Par contre, cette question peut être importante à évoquer dans certaines circonstances :

  • En cas d’inflammation de l’anus et ou du rectum, pour éliminer une infection sexuellement transmise
  • Avant d’envisager une chirurgie de l’anus, notamment des hémorroïdes, pour adapter éventuellement la technique opératoire et informer des risques d’altération de la qualité de la sexualité anale dans les suites (cf. plus haut)
  • En cas de mauvais vécu de la sexualité anale, pour évoquer le diagnostic d’anodyspareunie (cf. plus haut)
  • Chez les jeunes, il faut savoir aborder la question du consentement à cette forme de sexualité qui n’est pas une obligation à une sexualité épanouie. On gardera en mémoire les modèles de sexualité véhiculés par les films pornographiques, modèles qui ne sont pas forcément « normaux », et conviennent pas à toutes ni à tous.
  • Enfin, pour pouvoir évoquer les « conseils de bonne pratique » de la sexualité anale. Ceci peut être important, notamment pour les jeunes qui débutent leur vie sexuelle et manquent de références en dehors des clichés véhiculés par certains médias.

Est-ce fréquent d’avoir du mal à en parler ?

Parler de sexualité anale n’est pas facile. Une étude réalisée chez des femmes pratiquant la sexualité anale a confirmé le vécu souvent négatif, voire le sentiment de honte en lien avec leur pratique, du fait de stéréotypes et références avec les champs de la pornographie et la prostitution (Benson Sex Med 2019).  Ces références sociales peuvent aussi affecter le jugement des médecins prenant en charge ces patients. D’autres études ont montré qu’environ la moitié des personnes pratiquant une sexualité anale n’en parle pas s’ils sont interrogés à ce propos, par peur de ne pas correspondre à une image socialement « désirable ».

Quels conseils peut-on donner ?

Ne pas avoir de peur ni de honte à répondre à la question posée par un médecin sur une éventuelle sexualité anale. Vous pouvez demander qu’il vous explique pourquoi il pose cette question avant d’y répondre.
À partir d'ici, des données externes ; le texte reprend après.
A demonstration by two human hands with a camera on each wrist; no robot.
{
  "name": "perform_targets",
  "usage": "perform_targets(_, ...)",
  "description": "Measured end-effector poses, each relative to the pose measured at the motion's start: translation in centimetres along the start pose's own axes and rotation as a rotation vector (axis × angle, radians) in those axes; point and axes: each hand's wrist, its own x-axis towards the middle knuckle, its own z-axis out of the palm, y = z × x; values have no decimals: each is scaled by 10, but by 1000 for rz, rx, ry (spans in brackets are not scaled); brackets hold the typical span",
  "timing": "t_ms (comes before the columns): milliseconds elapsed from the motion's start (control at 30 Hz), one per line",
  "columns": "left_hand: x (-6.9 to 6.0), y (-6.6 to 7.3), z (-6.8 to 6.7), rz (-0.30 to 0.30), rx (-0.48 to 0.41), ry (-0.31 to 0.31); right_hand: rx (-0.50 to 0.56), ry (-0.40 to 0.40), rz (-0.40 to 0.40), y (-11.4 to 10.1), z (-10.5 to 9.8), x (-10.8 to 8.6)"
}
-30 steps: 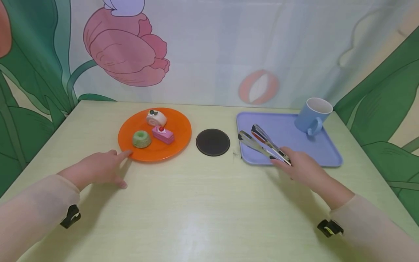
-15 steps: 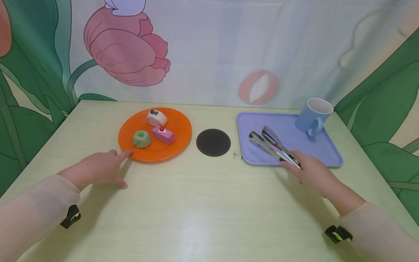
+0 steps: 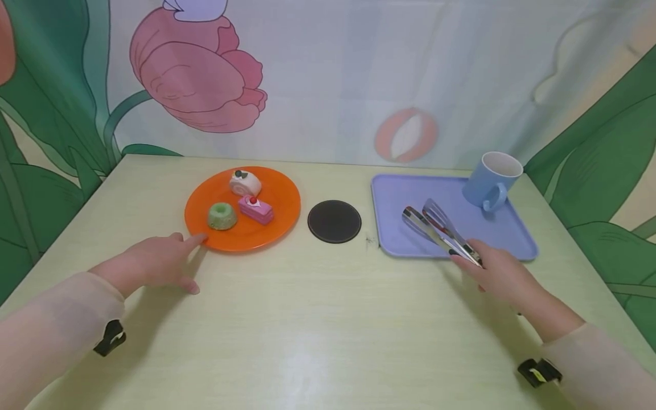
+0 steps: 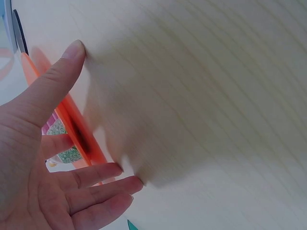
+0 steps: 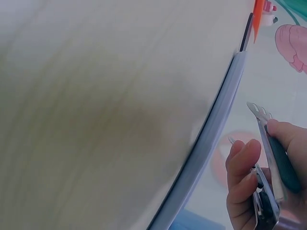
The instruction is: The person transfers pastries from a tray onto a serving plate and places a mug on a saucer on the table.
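Note:
My right hand [image 3: 504, 276] grips metal serving tongs [image 3: 434, 234] by the handle end. The tongs' arms are spread with nothing between them, over the lavender tray [image 3: 400, 191]. In the right wrist view, thumb and curled fingers lie on either side of the tongs [image 5: 271, 155]. My left hand [image 3: 154, 265] touches the near-left rim of the orange plate [image 3: 279, 196] with the index finger; its thumb points away and the fingers are loosely extended. On the plate sit a green ring cake [image 3: 222, 216], a pink cake slice [image 3: 256, 210] and a white cake roll [image 3: 245, 184].
A light blue mug [image 3: 482, 182] stands upright at the tray's back right corner. Between plate and tray lies a round black coaster [image 3: 334, 221]. Behind the pale wooden table [image 3: 307, 319] hangs a flower-printed curtain [image 3: 318, 85].
My right hand has drawn the tongs rightward and slightly toward me, from the tray's left edge to over its front middle. My left hand has stayed at the plate's rim.

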Motion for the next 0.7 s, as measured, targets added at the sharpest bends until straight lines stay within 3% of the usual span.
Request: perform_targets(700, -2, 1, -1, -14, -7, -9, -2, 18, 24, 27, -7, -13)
En parler en cas d’infection ou inflammation ano-rectale, ceci permettra d’orienter les examens et d’accélérer le traitement.

Ne pas hésiter à en parler avec un médecin si vous avez l’impression que votre sexualité ne vous semble pas normale ou satisfaisante, si vous ne l’avez pas choisie.
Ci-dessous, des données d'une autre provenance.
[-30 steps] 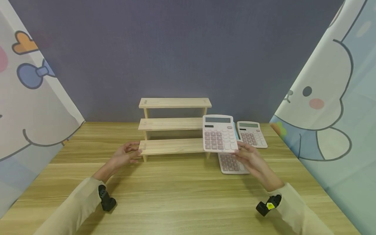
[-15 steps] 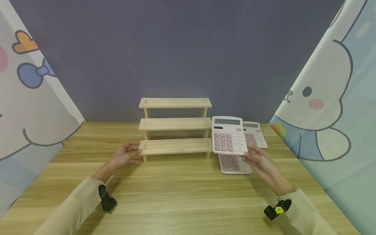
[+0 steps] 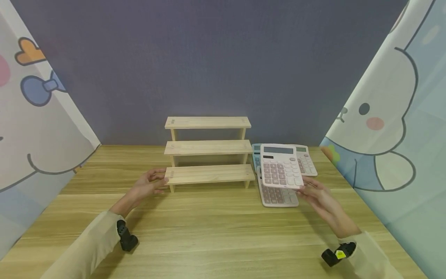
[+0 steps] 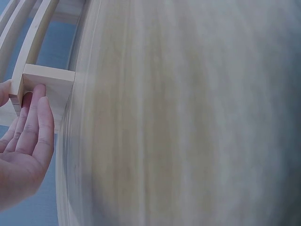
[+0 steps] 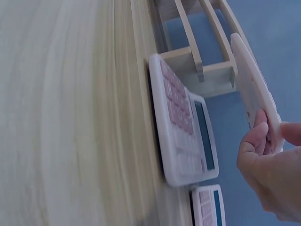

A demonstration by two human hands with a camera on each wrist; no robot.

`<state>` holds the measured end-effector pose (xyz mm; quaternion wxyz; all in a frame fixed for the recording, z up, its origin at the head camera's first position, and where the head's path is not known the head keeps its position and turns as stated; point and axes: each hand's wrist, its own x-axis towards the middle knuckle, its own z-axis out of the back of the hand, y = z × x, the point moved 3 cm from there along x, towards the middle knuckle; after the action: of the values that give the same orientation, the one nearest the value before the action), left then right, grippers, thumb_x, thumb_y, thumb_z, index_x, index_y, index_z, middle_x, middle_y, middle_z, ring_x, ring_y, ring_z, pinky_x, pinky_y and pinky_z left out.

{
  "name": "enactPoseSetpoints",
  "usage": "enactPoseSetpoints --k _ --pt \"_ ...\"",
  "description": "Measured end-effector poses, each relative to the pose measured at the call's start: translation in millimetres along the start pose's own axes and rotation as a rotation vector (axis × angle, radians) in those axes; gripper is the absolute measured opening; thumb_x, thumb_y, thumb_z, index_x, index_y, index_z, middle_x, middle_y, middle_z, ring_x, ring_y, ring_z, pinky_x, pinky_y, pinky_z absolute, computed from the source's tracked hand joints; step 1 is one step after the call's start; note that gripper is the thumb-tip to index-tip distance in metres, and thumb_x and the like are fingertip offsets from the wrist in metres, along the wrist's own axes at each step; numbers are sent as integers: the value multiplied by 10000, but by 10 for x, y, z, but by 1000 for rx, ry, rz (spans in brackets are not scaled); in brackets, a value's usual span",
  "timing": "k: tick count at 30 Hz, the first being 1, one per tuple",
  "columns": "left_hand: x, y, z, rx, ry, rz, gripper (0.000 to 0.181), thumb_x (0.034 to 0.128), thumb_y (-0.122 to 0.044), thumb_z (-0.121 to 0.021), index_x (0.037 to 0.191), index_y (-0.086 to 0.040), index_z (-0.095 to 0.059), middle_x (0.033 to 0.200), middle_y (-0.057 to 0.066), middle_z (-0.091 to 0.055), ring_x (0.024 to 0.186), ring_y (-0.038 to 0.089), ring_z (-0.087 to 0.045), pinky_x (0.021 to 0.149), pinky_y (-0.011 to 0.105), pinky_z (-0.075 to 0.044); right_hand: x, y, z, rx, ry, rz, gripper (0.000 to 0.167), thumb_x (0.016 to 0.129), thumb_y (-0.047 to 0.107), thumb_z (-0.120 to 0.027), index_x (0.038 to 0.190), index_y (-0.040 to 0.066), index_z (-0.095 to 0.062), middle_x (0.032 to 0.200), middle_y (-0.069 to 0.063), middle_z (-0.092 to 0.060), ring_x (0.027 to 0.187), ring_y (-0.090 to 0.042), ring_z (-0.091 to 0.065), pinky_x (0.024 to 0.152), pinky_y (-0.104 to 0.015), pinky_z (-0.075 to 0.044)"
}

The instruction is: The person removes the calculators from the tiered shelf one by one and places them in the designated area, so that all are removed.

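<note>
A three-step wooden shelf [image 3: 209,173] stands on the table. My left hand [image 3: 148,182] grips the left end of its lowest step; the left wrist view shows fingers [image 4: 35,122] under the board and the thumb at its upper side. In my right hand [image 3: 322,203], a white-and-pink calculator [image 3: 280,166] is pinched by its lower right corner. It is held in the air, display end away from me, right of the shelf. Below it lies a similar pink calculator [image 3: 278,197], partly covered from the head view but plain in the right wrist view [image 5: 183,127].
A blue calculator [image 3: 256,155] shows partly behind the held one, close to the shelf's right side. Another pink calculator [image 3: 307,161] lies at the back right. A dark grey panel [image 3: 209,69] rises behind the table, with cartoon-printed sheets at both sides.
My right hand has carried the calculator to the right and somewhat nearer me, away from the shelf's steps, uncovering the blue calculator. The left hand stays at the shelf's end.
</note>
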<state>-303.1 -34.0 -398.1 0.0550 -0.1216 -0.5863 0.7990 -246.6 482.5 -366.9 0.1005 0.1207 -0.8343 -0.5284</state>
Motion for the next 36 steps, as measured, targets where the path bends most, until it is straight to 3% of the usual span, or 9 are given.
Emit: enactPoseSetpoints --k 6,13,26,36 --pt "-5 -1 -5 -2 -1 1 677 899 -324 -575 1408 -22 -246 1340 269 -366 1071 254 -577 859 370 -535 -48 9 122 14 13 3 348 916 -130 -330 1097 69 -551 1025 -55 -589 912 -126 -585 814 -213 -513" --pt "-11 0 -9 10 -2 -5 667 901 -324 -571 1407 -27 -254 1334 265 -374 1090 270 -563 875 381 -528 -102 15 268 24 81 4 382 929 -125 -283 1130 70 -544 1055 -66 -592 936 -135 -571 829 -223 -508" --pt "-1 1 -3 1 0 -12 679 897 -330 -575 1408 -23 -251 1326 264 -381 1098 294 -560 856 366 -537 -211 7 520 -71 -17 -30 332 939 -80 -347 1078 128 -565 1030 -24 -581 910 -113 -576 797 -214 -515" --pt "-6 -20 -1 8 10 -17 693 898 -344 -571 1414 -25 -237 1352 271 -355 1110 307 -551 853 369 -537 -289 64 674 -23 42 -32 355 954 -70 -310 1096 117 -576 1019 -39 -616 903 -120 -587 776 -216 -514"
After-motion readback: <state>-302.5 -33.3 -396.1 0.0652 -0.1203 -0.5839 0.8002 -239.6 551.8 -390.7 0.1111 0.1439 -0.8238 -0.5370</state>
Si vous consultez à cause de douleurs lors de rapports sexuels anaux, ne pas hésiter à dire clairement au médecin pourquoi vous consultez.

 Si vous devez vous faire opérer de l’anus ou du rectum et que vous avez une sexualité anale, il faut le mentionner. Le chirurgien pourrait éventuellement adapter l’indication ou son geste opératoire.

Après une chirurgie de l’anus, la reprise de la sexualité doit se faire une fois la cicatrisation obtenue. En pratique, il faut attendre la disparition des douleurs et des saignements, ce qui prend le plus souvent entre 4 à 8 semaines pour les interventions courantes. Cette reprise doit être progressive et douce, en prenant soin de lubrifier généreusement et éventuellement après avoir vérifié l’absence d’obstacle par l’introduction d’un doigt dans l’anus.